------ Records for this task

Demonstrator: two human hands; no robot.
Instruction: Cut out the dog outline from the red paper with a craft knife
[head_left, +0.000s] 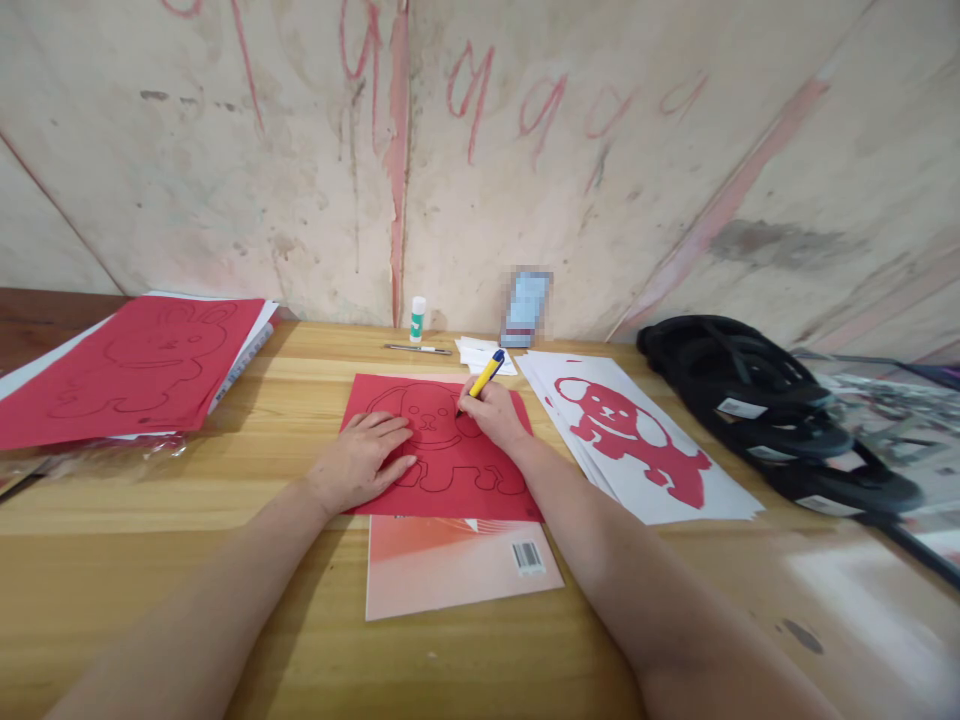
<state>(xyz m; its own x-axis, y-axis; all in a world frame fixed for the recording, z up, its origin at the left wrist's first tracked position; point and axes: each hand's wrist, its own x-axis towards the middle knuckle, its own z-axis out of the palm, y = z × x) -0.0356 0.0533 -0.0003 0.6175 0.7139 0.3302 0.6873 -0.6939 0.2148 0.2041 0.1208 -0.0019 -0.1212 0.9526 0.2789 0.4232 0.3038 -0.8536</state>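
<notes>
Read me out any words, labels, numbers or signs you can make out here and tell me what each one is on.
No text here reads clearly.
Barcode on the booklet: digits too small to read.
Red looping marks on the wall: scrawls like "9" or "a", not certain.
White labels on the black items: too small.
Glue stick label: too small.
Object at the wall: blurred.

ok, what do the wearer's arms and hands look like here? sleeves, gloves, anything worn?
Both forearms are bare up to the frame edge: no sleeves in view. The left hand and right hand are ungloved, with no rings, watch or wristband visible. No markings or cables on either arm.
</notes>
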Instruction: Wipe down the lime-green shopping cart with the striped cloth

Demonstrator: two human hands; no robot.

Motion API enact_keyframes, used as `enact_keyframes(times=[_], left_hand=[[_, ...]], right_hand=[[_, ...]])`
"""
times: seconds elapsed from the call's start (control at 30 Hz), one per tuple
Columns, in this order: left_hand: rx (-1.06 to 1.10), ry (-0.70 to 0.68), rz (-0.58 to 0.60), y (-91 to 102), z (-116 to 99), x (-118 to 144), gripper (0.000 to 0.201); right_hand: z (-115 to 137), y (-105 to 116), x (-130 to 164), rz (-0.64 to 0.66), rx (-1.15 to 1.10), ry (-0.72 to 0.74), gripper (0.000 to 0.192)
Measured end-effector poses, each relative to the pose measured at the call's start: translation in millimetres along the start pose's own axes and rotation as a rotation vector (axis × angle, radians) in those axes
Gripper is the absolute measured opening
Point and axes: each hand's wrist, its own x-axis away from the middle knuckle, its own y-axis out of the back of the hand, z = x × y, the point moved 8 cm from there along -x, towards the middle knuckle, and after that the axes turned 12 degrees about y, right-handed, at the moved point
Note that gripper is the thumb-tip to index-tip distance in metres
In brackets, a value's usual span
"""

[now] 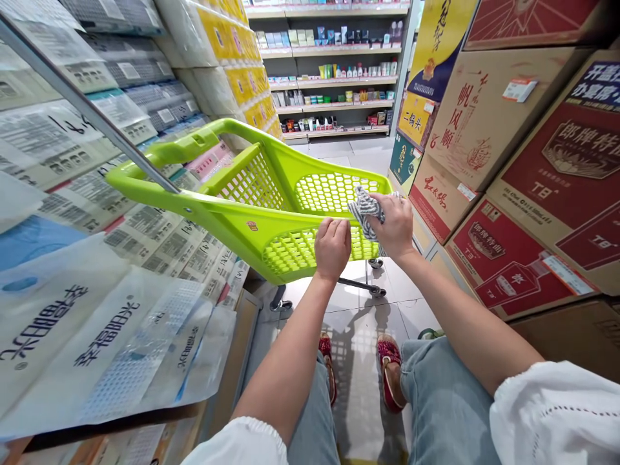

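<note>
A: Where are the hands?

B: Both near the middle of the frame, on the near rim of the cart [252,219]. The left hand [332,245] is curled, fingers folded down over the rim, gripping the plastic edge and nothing else.

A: And the right?

B: The right hand [394,226] sits just right of the left, closed around a cloth [364,208]. The cloth is striped grey and white, bunched up, and pressed against the rim's top edge; part of it sticks out to the left of the fingers.

A: What about the cart itself?

B: Lime green plastic with perforated walls, tilted so its inside faces the camera. It fills the centre of the frame, its handle [194,139] reaching toward the upper left. Small wheels [374,263] show beneath it, on a pale tiled floor [358,368].

A: What surrounds it?

B: On the left of the frame, stacked packs [92,323] in printed plastic wrap, with a metal bar [82,103] slanting across them. On the right, brown and red cartons [533,174] piled high. At the top centre, far shelves [334,81] carry small bottles and boxes.

A: Anything of the person?

B: Bare forearms, white sleeves, jeans, and red shoes [390,374] at the bottom centre.
</note>
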Motion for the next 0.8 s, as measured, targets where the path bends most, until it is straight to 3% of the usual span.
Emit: enact_keyframes(times=[0.13,0.23,0.37,0.5,0.7,0.8], left_hand=[[-0.040,0.093,-0.020,-9.1,2.7,-15.7,0.033],[-0.081,0.106,0.057,-24.8,7.1,-22.8,0.029],[-0.101,0.119,0.122,-34.0,12.7,-25.9,0.027],[-0.105,0.087,0.152,-33.9,11.5,-25.6,0.025],[-0.058,0.048,0.163,-32.4,3.0,-24.1,0.026],[-0.077,0.063,0.160,-32.5,-0.8,-23.1,0.027]], right_hand=[[17.7,-17.2,4.9,0.082,0.036,0.038,0.039],[16.9,-32.2,8.7,0.117,0.065,0.096,0.037],[-3.3,-43.6,8.0,0.108,0.060,0.128,0.035],[-28.0,-41.3,12.0,0.067,0.027,0.130,0.032],[-84.9,-30.5,30.7,0.023,-0.011,0.018,0.027],[-92.1,-25.6,33.1,0.030,-0.023,-0.026,0.025]])
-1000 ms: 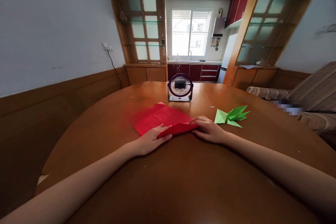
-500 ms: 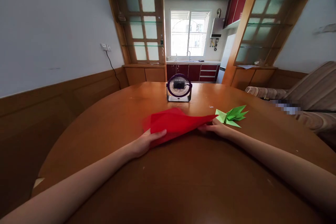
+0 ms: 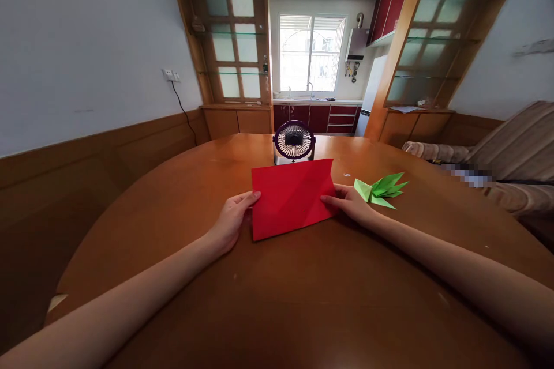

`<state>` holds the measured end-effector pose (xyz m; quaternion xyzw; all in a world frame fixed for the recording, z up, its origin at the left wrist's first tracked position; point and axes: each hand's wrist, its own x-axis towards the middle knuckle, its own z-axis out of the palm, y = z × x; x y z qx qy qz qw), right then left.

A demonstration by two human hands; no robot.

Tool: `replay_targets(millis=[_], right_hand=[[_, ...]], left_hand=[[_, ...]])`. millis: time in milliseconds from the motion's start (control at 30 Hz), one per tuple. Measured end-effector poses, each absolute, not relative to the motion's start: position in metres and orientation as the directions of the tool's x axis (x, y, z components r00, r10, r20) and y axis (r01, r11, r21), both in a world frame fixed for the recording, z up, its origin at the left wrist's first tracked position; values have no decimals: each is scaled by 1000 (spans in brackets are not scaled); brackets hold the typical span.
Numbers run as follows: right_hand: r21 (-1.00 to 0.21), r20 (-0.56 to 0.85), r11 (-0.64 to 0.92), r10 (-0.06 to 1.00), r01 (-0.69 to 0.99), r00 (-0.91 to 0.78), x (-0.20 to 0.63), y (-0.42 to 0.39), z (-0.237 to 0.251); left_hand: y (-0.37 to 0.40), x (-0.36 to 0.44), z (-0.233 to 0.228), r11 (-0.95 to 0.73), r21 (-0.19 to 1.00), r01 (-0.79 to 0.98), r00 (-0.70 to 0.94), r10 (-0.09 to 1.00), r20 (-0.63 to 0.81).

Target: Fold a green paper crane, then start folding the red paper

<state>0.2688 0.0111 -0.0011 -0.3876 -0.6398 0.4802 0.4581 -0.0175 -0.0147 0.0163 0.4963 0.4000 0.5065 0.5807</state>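
Left hand [image 3: 232, 217] and right hand [image 3: 348, 203] pinch opposite edges of the red paper [image 3: 292, 197], holding it taut above the worktop [image 3: 277, 300].

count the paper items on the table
2: a red creased paper sheet held up at its side edges by the left hand and right hand, and a green folded paper figure lying beside the right hand.
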Motion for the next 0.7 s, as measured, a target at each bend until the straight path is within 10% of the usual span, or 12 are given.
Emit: replay_targets(millis=[467, 700], right_hand=[[-682, 399, 472, 880, 559, -257, 275, 18, -13], [-650, 320, 477, 878, 592, -356, 272, 12, -3]], left_hand=[[13, -39, 2, -300, 849, 435, 15, 945, 326], [11, -42, 0, -399, 575, 714, 271, 915, 300]])
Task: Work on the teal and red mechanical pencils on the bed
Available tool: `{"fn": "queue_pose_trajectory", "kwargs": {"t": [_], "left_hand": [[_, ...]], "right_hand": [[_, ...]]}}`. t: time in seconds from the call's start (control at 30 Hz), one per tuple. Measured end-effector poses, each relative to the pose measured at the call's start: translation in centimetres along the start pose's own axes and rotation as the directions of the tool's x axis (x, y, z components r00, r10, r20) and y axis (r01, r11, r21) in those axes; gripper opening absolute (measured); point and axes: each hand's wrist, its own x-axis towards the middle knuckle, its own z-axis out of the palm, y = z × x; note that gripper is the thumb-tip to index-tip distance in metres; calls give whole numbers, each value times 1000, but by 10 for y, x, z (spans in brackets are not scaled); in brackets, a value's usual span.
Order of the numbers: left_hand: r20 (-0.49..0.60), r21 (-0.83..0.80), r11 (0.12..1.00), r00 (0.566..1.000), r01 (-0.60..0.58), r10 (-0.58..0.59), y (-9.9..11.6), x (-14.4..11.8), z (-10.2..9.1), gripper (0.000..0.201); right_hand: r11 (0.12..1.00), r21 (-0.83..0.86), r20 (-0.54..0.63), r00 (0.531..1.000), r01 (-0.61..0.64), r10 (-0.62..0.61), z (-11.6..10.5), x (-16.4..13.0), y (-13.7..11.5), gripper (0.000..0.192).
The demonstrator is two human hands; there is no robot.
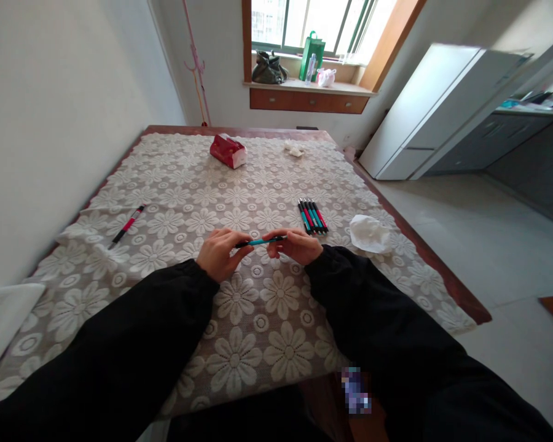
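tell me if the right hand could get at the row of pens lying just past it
Probably yes. The right hand sits just short of the row of pens with only bare tablecloth between, but both hands, left hand too, hold the teal pen.

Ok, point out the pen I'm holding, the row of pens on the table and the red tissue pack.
teal pen (262, 242), head view, middle of its barrel between both hands.
row of pens (313, 217), head view, centre of the bunch.
red tissue pack (227, 150), head view, its top face.

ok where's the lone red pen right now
In the head view the red pen lies alone on the lace tablecloth at the table's left side, near the wall, well left of the left hand.
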Motion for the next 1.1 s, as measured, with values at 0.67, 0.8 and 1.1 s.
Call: {"fn": "queue_pose_trajectory", "kwargs": {"t": [0.67,0.8,1.1], "left_hand": [[-118,477,783,912,400,-394,-84,18,-69,17],[-108,530,596,745,603,-658,-127,12,-128,19],[19,621,431,537,655,-844,-174,-15,-145,33]], "right_hand": [[-443,-782,-315,891,-439,-327,-6,-1,-19,23],[-484,-766,-311,903,-423,-296,-9,-1,-20,26],[-457,-774,-355,898,-439,-260,-13,0,-21,21]]}}
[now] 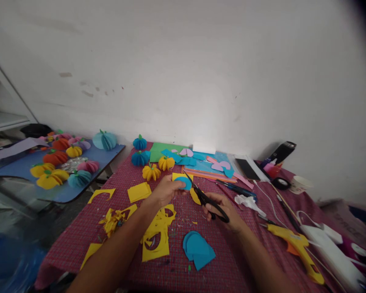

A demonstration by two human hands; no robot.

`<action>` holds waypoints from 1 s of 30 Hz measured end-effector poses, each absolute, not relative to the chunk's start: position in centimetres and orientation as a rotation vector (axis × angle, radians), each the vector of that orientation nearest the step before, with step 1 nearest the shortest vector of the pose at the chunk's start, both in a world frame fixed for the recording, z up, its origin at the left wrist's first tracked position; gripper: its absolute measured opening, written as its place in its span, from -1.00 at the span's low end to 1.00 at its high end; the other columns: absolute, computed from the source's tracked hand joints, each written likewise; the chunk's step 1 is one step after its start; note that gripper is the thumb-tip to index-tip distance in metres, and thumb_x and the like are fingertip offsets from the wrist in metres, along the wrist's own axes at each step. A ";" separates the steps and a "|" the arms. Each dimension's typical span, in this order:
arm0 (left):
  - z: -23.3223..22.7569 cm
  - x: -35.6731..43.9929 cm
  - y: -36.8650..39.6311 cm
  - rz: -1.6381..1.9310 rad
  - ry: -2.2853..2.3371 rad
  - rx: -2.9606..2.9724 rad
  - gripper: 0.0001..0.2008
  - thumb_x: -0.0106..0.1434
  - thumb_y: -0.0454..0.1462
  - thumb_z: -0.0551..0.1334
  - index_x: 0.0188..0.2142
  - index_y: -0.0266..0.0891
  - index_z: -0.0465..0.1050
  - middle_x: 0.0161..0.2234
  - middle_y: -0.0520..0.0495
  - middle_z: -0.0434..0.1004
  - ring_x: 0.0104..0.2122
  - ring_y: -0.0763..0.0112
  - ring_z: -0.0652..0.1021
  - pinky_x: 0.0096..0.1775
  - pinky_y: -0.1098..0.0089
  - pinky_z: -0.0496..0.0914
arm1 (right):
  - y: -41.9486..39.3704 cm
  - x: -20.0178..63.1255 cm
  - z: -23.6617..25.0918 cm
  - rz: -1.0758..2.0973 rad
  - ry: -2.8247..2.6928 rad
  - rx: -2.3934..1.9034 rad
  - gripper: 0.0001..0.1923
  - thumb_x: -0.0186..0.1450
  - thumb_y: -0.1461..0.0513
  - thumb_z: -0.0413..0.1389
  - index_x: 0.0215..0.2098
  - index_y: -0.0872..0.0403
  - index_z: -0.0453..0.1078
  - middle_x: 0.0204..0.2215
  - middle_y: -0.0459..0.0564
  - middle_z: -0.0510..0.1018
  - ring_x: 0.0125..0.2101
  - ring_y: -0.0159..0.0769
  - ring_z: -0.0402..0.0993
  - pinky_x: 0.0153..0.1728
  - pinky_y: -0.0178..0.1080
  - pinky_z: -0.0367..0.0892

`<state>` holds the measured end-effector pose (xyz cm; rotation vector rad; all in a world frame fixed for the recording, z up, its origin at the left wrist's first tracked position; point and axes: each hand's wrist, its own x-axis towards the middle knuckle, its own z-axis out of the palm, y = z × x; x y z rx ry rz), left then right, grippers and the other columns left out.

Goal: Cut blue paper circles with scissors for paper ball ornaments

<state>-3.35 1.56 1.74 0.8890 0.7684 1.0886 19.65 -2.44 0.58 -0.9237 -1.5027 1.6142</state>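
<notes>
My left hand [167, 190] pinches a small blue paper circle [184, 183] over the red checked tablecloth [134, 171]. My right hand [221, 209] grips black scissors [205, 198], whose blades point up-left and meet the edge of the circle. A yellow paper piece [195, 196] lies just under the scissors. In front of my hands lies a stack of blue paper shapes [198, 250], and yellow offcuts with round holes [157, 236] lie to its left.
Paper pumpkins [152, 171] in yellow and blue stand at the table's back, by coloured sheets [201, 162]. A yellow glue gun [295, 244], white power strip [332, 252], tape roll [281, 183], cup [300, 184] and phone [247, 169] sit on the right. More pumpkins fill a blue board [110, 152] on the left.
</notes>
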 end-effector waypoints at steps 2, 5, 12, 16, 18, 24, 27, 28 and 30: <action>1.7 -3.4 1.6 1.091 0.764 0.891 -0.74 -0.06 -0.30 0.40 -0.36 -0.37 0.47 -0.43 -0.10 0.54 -0.49 0.42 0.51 -0.44 0.43 0.40 | -2.4 19.7 0.5 1.613 -1.512 -0.916 -0.71 0.18 0.13 0.24 -0.20 0.15 0.42 -0.51 -0.10 0.43 -0.61 -0.47 0.32 -0.58 -0.40 0.24; 1.6 -3.4 1.6 1.097 0.753 0.890 -0.74 -0.06 -0.30 0.40 -0.36 -0.36 0.46 -0.42 -0.09 0.54 -0.49 0.43 0.51 -0.44 0.43 0.40 | -2.4 19.7 0.5 1.605 -1.526 -0.918 -0.69 0.19 0.12 0.24 -0.18 0.15 0.42 -0.52 -0.10 0.43 -0.61 -0.47 0.32 -0.57 -0.39 0.26; 1.4 -3.4 1.7 1.101 0.744 0.878 -0.73 -0.05 -0.31 0.40 -0.33 -0.36 0.46 -0.40 -0.10 0.55 -0.47 0.42 0.53 -0.43 0.43 0.41 | -2.5 19.5 0.7 1.583 -1.527 -0.938 -0.64 0.18 0.10 0.24 -0.14 0.15 0.43 -0.53 -0.11 0.41 -0.62 -0.47 0.30 -0.59 -0.39 0.25; 1.4 -3.5 1.8 1.077 0.730 0.899 -0.75 -0.04 -0.32 0.40 -0.34 -0.37 0.47 -0.43 -0.10 0.55 -0.47 0.41 0.53 -0.44 0.43 0.41 | -2.5 19.6 0.9 1.575 -1.541 -0.949 -0.65 0.17 0.10 0.25 -0.16 0.15 0.44 -0.53 -0.12 0.41 -0.63 -0.47 0.30 -0.59 -0.39 0.23; 1.5 -3.6 1.8 1.072 0.728 0.900 -0.74 -0.04 -0.32 0.40 -0.33 -0.38 0.47 -0.43 -0.10 0.54 -0.47 0.40 0.53 -0.44 0.42 0.41 | -2.5 19.7 0.9 1.569 -1.561 -0.962 -0.65 0.17 0.09 0.24 -0.16 0.14 0.44 -0.53 -0.12 0.41 -0.63 -0.47 0.30 -0.59 -0.39 0.22; 1.6 -3.8 1.8 1.046 0.751 0.911 -0.77 -0.05 -0.33 0.38 -0.37 -0.38 0.46 -0.44 -0.11 0.54 -0.49 0.41 0.51 -0.45 0.41 0.42 | -2.4 20.2 1.0 1.569 -1.604 -0.972 -0.66 0.18 0.10 0.24 -0.15 0.13 0.44 -0.49 -0.11 0.42 -0.61 -0.48 0.31 -0.59 -0.39 0.22; 1.6 -3.9 1.7 1.025 0.768 0.919 -0.77 -0.05 -0.32 0.37 -0.35 -0.37 0.46 -0.43 -0.11 0.55 -0.49 0.41 0.52 -0.44 0.41 0.43 | -2.3 20.5 1.0 1.578 -1.629 -0.984 -0.68 0.19 0.11 0.24 -0.16 0.12 0.44 -0.49 -0.12 0.43 -0.62 -0.49 0.31 -0.60 -0.40 0.20; 1.5 -3.9 1.7 1.022 0.774 0.921 -0.76 -0.05 -0.33 0.37 -0.35 -0.37 0.46 -0.43 -0.11 0.55 -0.48 0.40 0.52 -0.44 0.41 0.43 | -2.3 20.6 1.0 1.584 -1.634 -0.983 -0.68 0.19 0.11 0.24 -0.17 0.12 0.44 -0.49 -0.12 0.43 -0.62 -0.49 0.31 -0.60 -0.40 0.20; 1.5 -3.9 1.7 1.017 0.777 0.923 -0.76 -0.05 -0.33 0.37 -0.35 -0.37 0.45 -0.43 -0.12 0.55 -0.48 0.40 0.53 -0.44 0.41 0.43 | -2.3 20.6 1.0 1.600 -1.636 -0.969 -0.68 0.19 0.11 0.24 -0.15 0.12 0.43 -0.49 -0.11 0.44 -0.61 -0.48 0.33 -0.58 -0.40 0.22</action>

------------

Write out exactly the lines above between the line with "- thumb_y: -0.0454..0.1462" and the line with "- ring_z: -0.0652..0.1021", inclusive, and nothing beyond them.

  - thumb_y: -0.0454..0.1462
  - thumb_z: -0.0551..0.1334
  - index_x: 0.0188..0.2142
  - index_y: -0.0266..0.0891
  - index_z: -0.0465..0.1050
  - middle_x: 0.0161..0.2234
  - middle_y: -0.0520..0.0495
  - middle_z: -0.0434..0.1004
  - ring_x: 0.0104..0.2122
  - ring_y: -0.0763..0.0112
  - ring_z: -0.0652..0.1021

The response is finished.